Statements containing forward-looking information are necessarily based upon a number of opinions, estimates, and assumptions that, while considered reasonable by management at the time the statements are made, are inherently subject to significant business, economic and competitive risks, uncertainties and contingencies. AirBoss cautions that such forward-looking information involves known and unknown contingencies, uncertainties and other risks that may cause AirBoss’ actual financial results, performance or achievements to be materially different from its estimated future results, performance or achievements expressed or implied by the forward-looking information.
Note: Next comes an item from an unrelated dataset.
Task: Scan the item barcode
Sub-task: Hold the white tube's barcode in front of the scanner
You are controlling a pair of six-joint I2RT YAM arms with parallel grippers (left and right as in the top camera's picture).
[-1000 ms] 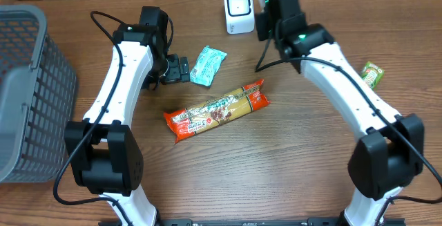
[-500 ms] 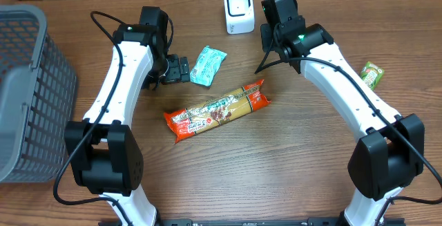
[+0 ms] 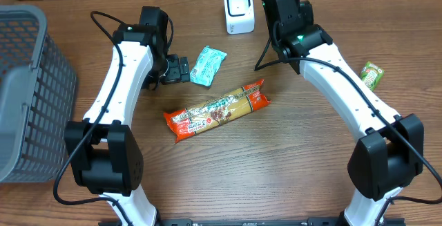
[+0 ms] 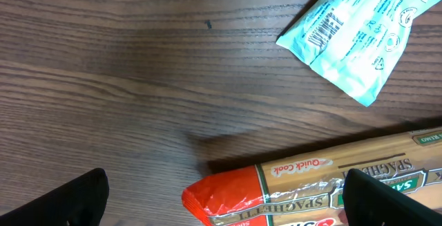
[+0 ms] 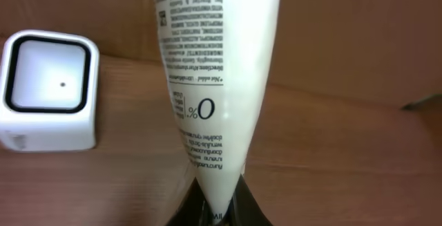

Numerous factors could cause actual results to differ materially from those in the forward-looking information, including without limitation: impact of general economic conditions; dependence on key customers; cyclical trends in the tire and automotive, construction, mining and retail industries; sufficient availability of raw materials at economical costs; weather conditions affecting raw materials, production and sales; AirBoss’ ability to maintain existing customers or develop new customers in light of increased competition; AirBoss’ ability to successfully integrate acquisitions of other businesses and/or companies or to realize on the anticipated benefits thereof, changes in accounting policies and methods, including uncertainties associated with critical accounting assumptions and estimates; changes in the value of the Canadian dollar relative to the US dollar; changes in tax laws and potential litigation; ability to obtain financing on acceptable terms; environmental damage and non-compliance with environmental laws and regulations; potential product liability and warranty claims and equipment malfunction. This list is not exhaustive of the factors that may affect any of AirBoss’ forward-looking information.
All of the forward-looking information in this press release is expressly qualified by these cautionary statements. Investors are cautioned not to put undue reliance on forward-looking information. All subsequent written and oral forward-looking information attributable to AirBoss or persons acting on its behalf are expressly qualified in their entirety by this notice. Forward-looking information contained herein is made as of the date of this press release and, whether as a result of new information, future events or otherwise, AirBoss disclaims any intent or obligation to update publicly this forward-looking information except as required by applicable laws. Risks and uncertainties about AirBoss’ business are more fully discussed under the heading “Risk Factors” in our most recent Annual Information Form and are otherwise disclosed in our filings with securities regulatory authorities which are available on SEDAR at www.sedar.com.